**What needs to be done**: Each line of the records below that holds "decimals" should be returned.

*** Supplied information

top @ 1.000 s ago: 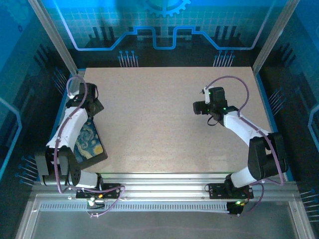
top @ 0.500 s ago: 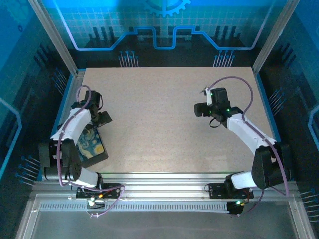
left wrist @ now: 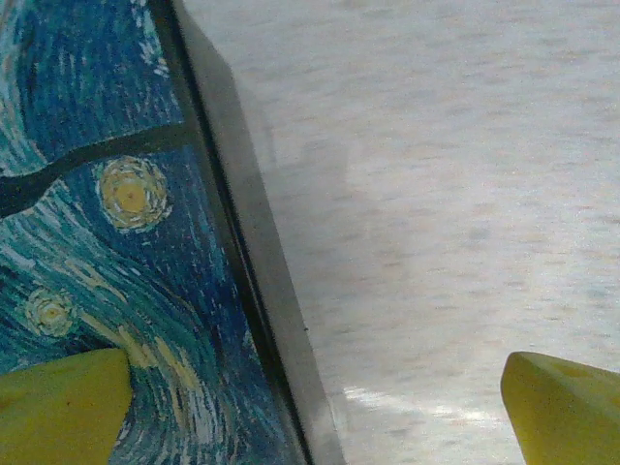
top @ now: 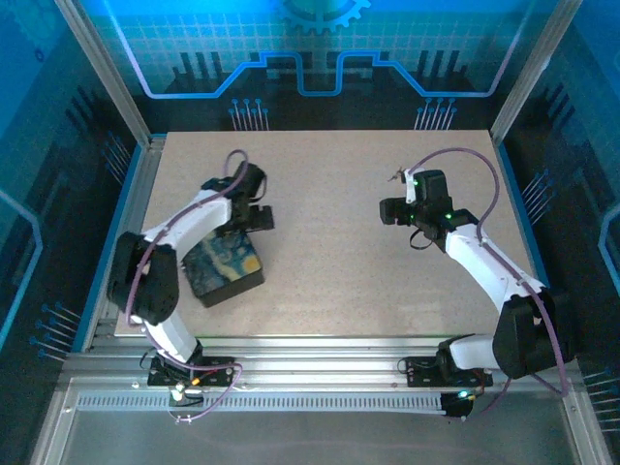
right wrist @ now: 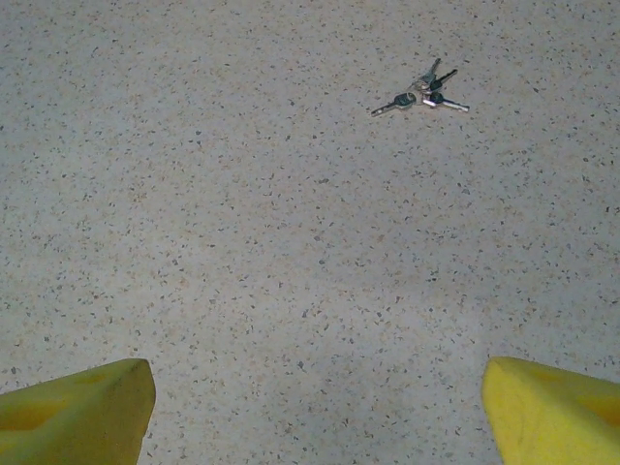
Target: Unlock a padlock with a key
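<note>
we are hovering our right jaws, wide open and empty, with the dark spiky metal key (right wrist: 421, 94) lying ahead and slightly right on the speckled beige surface (right wrist: 242, 252).

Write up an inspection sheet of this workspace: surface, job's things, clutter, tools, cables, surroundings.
Surface: speckled beige table, flat, no spills seen.
Job's things: key, part of a small bunch, lying flat on the table ahead of the right tool.
Clutter: black box with blue-and-yellow painted lid, on the table's left part, turned askew.
Tools: left tool open, one finger over the box lid, the other over the table; right tool open, holding nothing, above bare table.
Cables: purple cables loop along both arms.
Surroundings: blue-lit panels, metal frame posts, grooved rail at the near edge.
</note>
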Motion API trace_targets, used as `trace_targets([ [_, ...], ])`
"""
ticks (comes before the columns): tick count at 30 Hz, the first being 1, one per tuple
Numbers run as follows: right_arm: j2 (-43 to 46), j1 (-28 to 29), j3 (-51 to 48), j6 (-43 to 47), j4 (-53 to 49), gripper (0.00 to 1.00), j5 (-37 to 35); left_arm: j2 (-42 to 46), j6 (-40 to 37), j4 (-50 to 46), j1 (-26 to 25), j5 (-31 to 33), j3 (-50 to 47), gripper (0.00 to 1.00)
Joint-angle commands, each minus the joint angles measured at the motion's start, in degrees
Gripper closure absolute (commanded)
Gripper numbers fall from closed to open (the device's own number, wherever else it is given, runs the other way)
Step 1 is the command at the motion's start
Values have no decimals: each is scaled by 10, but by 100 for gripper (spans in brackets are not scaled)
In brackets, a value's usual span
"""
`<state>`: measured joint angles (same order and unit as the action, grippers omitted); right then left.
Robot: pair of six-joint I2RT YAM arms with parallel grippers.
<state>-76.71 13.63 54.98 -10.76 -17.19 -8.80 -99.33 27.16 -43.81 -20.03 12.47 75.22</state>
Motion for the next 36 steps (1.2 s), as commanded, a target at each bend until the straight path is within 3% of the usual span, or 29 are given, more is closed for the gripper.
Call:
trace_targets([
  [1, 9, -6, 3, -14, -17, 12, 17, -84, 30, 26, -69, -139, 51, 1],
  [5, 16, -5, -7, -17, -15, 12, 38, -137, 29, 1, -113, -147, 168, 1],
  [11, 28, -7, -11, -22, -27, 12, 56, -119, -31, -85, -106, -76, 280, 1],
  [14, 30, -7, -13, -24, -29, 12, 64, -74, -38, -119, -78, -31, 263, 1],
  [18, 28, -7, -14, -32, -32, 12, 80, 8, -14, -145, -29, 5, 152, 1],
  [22, 21, -5, -11, -43, -33, 12, 110, 102, -9, -124, -18, -33, 3, 1],
  [28, -2, 5, 2, -63, -35, 12, 116, 205, 21, -45, -36, -178, -137, 1],
  [33, -7, 5, 11, -81, -52, 12, 107, 174, 72, 49, -79, -242, -154, 1],
  [36, -1, 3, 16, -82, -71, 12, 102, 123, 82, 74, -107, -236, -129, 1],
])
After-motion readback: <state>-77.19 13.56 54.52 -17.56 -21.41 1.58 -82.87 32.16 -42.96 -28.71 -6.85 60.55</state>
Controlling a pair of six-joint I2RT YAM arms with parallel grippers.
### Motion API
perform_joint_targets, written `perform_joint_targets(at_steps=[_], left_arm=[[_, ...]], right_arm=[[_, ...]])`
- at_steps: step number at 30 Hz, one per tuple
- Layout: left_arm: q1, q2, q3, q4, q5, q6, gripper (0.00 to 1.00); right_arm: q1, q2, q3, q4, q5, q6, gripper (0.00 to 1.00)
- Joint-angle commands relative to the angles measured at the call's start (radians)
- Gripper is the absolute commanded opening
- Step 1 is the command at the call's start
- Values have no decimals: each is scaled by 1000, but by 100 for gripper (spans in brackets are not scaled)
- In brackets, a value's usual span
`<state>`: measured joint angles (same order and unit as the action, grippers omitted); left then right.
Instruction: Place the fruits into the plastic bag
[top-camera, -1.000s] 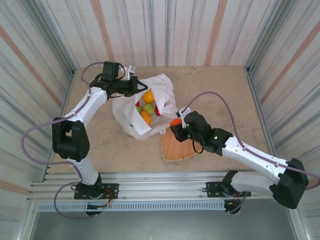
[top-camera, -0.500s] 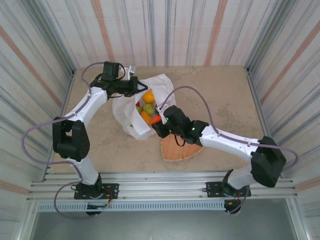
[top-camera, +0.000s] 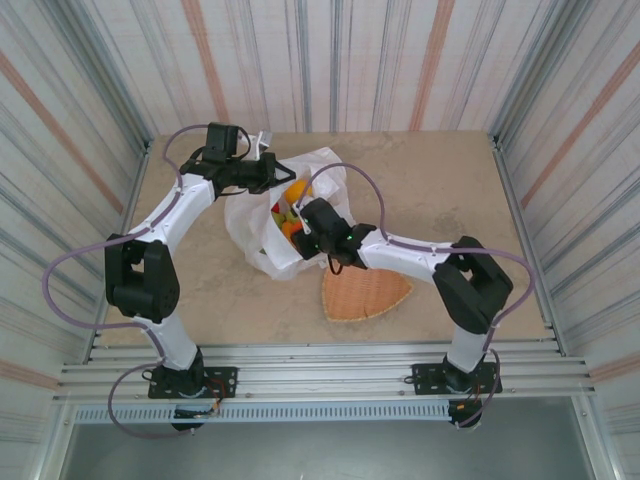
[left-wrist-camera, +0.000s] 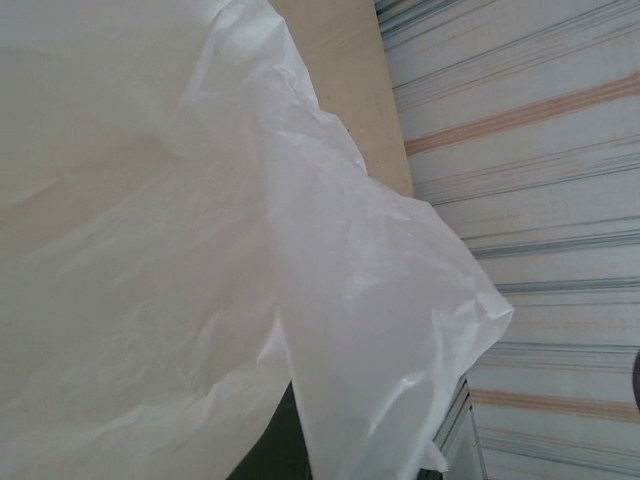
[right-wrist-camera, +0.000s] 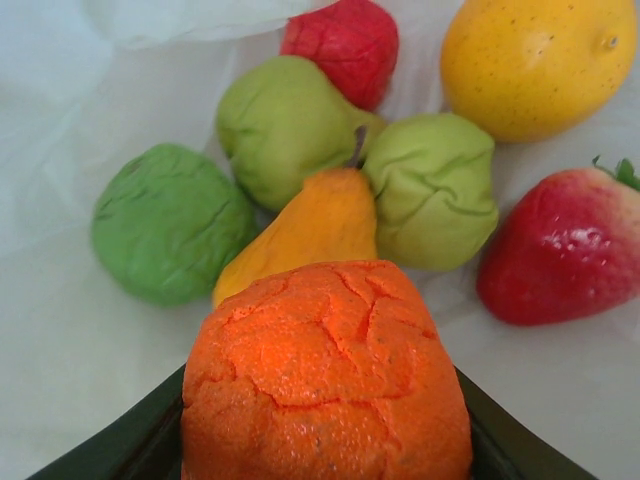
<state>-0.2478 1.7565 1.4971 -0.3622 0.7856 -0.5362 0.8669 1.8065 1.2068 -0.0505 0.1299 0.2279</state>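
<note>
The white plastic bag (top-camera: 250, 228) lies open at the table's middle, its film (left-wrist-camera: 200, 250) covering most of the left wrist view. My left gripper (top-camera: 268, 172) is shut on the bag's far rim and holds it up. My right gripper (top-camera: 300, 226) reaches into the bag's mouth, shut on a cracked orange fruit (right-wrist-camera: 325, 375). Just beyond it, inside the bag, lie a dark green fruit (right-wrist-camera: 170, 222), a green pear (right-wrist-camera: 285, 125), a pale green fruit (right-wrist-camera: 432, 190), an orange-yellow pear (right-wrist-camera: 305, 235), a red fruit (right-wrist-camera: 342, 45), a yellow-orange fruit (right-wrist-camera: 535, 60) and a strawberry (right-wrist-camera: 560, 245).
The tan woven fan-shaped tray (top-camera: 365, 295) lies near the front edge, right of the bag, with nothing on it. Striped walls (top-camera: 330, 60) close in the table (top-camera: 440, 190) on three sides. The right arm's forearm stretches over the tray's far corner.
My right gripper has carried the orange fruit from above the tray leftward into the bag's mouth. The left arm has kept still, holding the bag's rim.
</note>
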Motion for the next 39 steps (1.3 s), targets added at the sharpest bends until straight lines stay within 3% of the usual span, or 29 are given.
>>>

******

**Solved exercise**:
Values have no decimals: each is scaled by 10, but by 100 for gripper (spans in brackets are not scaled)
- Values have no decimals: each is scaled by 1000, but by 100 for gripper (spans in brackets are not scaled)

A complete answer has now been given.